→ **Work instruction**
Copy out all lines of the listing below that hold "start".

→ **Provided material**
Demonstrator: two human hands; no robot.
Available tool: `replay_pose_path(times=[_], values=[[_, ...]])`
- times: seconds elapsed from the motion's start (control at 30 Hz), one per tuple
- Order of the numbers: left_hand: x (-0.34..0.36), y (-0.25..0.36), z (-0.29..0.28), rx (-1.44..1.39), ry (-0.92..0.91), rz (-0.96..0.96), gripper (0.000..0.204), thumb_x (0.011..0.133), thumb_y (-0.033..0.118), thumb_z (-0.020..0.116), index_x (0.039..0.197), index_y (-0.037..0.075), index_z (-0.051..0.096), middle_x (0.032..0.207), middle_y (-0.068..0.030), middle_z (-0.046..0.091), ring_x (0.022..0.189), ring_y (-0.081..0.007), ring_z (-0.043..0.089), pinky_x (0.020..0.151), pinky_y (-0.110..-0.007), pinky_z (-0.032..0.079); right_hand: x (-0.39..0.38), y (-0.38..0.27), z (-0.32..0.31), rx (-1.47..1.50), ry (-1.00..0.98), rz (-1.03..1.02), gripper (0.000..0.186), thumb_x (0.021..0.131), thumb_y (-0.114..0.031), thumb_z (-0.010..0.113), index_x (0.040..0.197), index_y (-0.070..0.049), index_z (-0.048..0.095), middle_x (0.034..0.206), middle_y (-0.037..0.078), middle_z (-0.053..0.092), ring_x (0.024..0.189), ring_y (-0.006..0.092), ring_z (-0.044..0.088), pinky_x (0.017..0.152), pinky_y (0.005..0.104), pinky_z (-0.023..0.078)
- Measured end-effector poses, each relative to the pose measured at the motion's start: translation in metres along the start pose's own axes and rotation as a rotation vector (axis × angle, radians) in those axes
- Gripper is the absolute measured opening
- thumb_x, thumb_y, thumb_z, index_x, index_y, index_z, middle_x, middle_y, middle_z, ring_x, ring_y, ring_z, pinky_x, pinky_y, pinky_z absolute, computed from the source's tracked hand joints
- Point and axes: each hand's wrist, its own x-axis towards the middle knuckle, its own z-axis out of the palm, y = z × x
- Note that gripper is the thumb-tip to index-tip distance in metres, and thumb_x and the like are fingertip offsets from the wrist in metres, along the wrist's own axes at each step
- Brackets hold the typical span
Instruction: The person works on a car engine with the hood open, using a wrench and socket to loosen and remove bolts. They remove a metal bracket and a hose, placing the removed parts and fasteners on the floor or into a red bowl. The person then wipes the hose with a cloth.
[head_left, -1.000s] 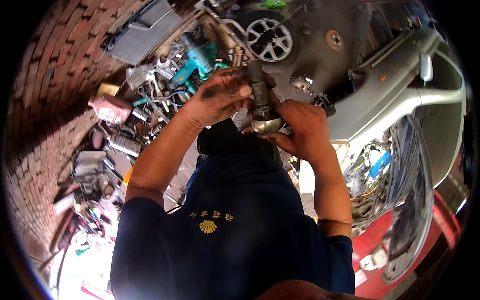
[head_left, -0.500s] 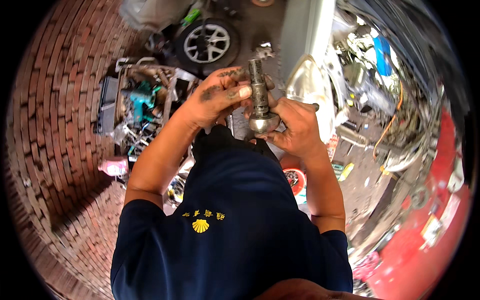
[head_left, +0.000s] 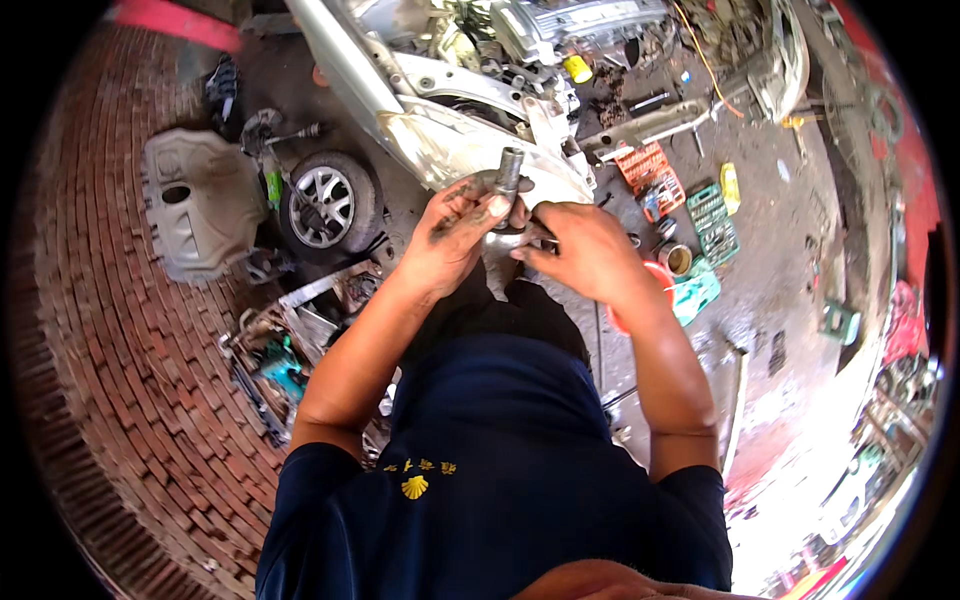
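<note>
A grease-stained metal shaft (head_left: 511, 168) stands nearly upright in front of my torso, with a wider, shiny rounded lower end. My left hand (head_left: 447, 238) is closed round its middle, thumb across the front and smudged black. At the lower end, my right hand (head_left: 590, 248) has its thumb and fingers pressed to the rounded metal, partly hiding it. A small dark rod tip (head_left: 605, 200) pokes out behind the right hand's knuckles; I cannot tell whether it belongs to the shaft.
Ahead lies an opened-up car front with a pale fender (head_left: 425, 135). At left are a wheel (head_left: 325, 200), a beige plastic cover (head_left: 205, 215) and a parts crate (head_left: 312, 288) near a brick wall (head_left: 110, 340). Orange (head_left: 650, 180) and green (head_left: 712, 225) tool cases lie right on the floor.
My view has swung right, showing more of the car and the tool cases. Both hands keep the shaft between them; my right-hand fingers have shifted slightly around the rounded end.
</note>
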Motion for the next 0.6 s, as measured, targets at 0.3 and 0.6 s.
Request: replay_pose_path(times=[0.3,0.6], values=[[0.133,0.024,-0.034,0.089,-0.255,-0.099,0.026,0.097,0.019,0.069,0.110,-0.003,0.065,0.098,-0.0110,0.070,0.098,-0.0238,0.068,0.096,-0.042,0.053,0.028,0.067,-0.013,0.053,0.059,0.232,0.042,0.091,-0.040,0.072,0.107,-0.002,0.062,0.093,0.021,0.065,0.095,0.0429,0.064,0.083,0.0510,0.049],[0.324,0.038,-0.205,0.474,0.275,-0.299,0.019,0.099,0.015,0.068,0.111,0.000,0.065,0.095,-0.0102,0.069,0.084,-0.0182,0.069,0.074,-0.031,0.057,0.198,0.078,-0.023,0.484,0.077,0.376,0.043,0.102,-0.040,0.059,0.118,-0.001,0.063,0.093,0.023,0.067,0.088,0.0389,0.066,0.079,0.0475,0.050]])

→ **Reply to the task**
- times: seconds elapsed from the motion's start (control at 30 Hz), one per tuple
- Measured end-effector poses, each relative to the pose measured at the motion's start: translation in metres along the start pose's own axes and rotation as a rotation vector (axis × angle, radians) in those axes

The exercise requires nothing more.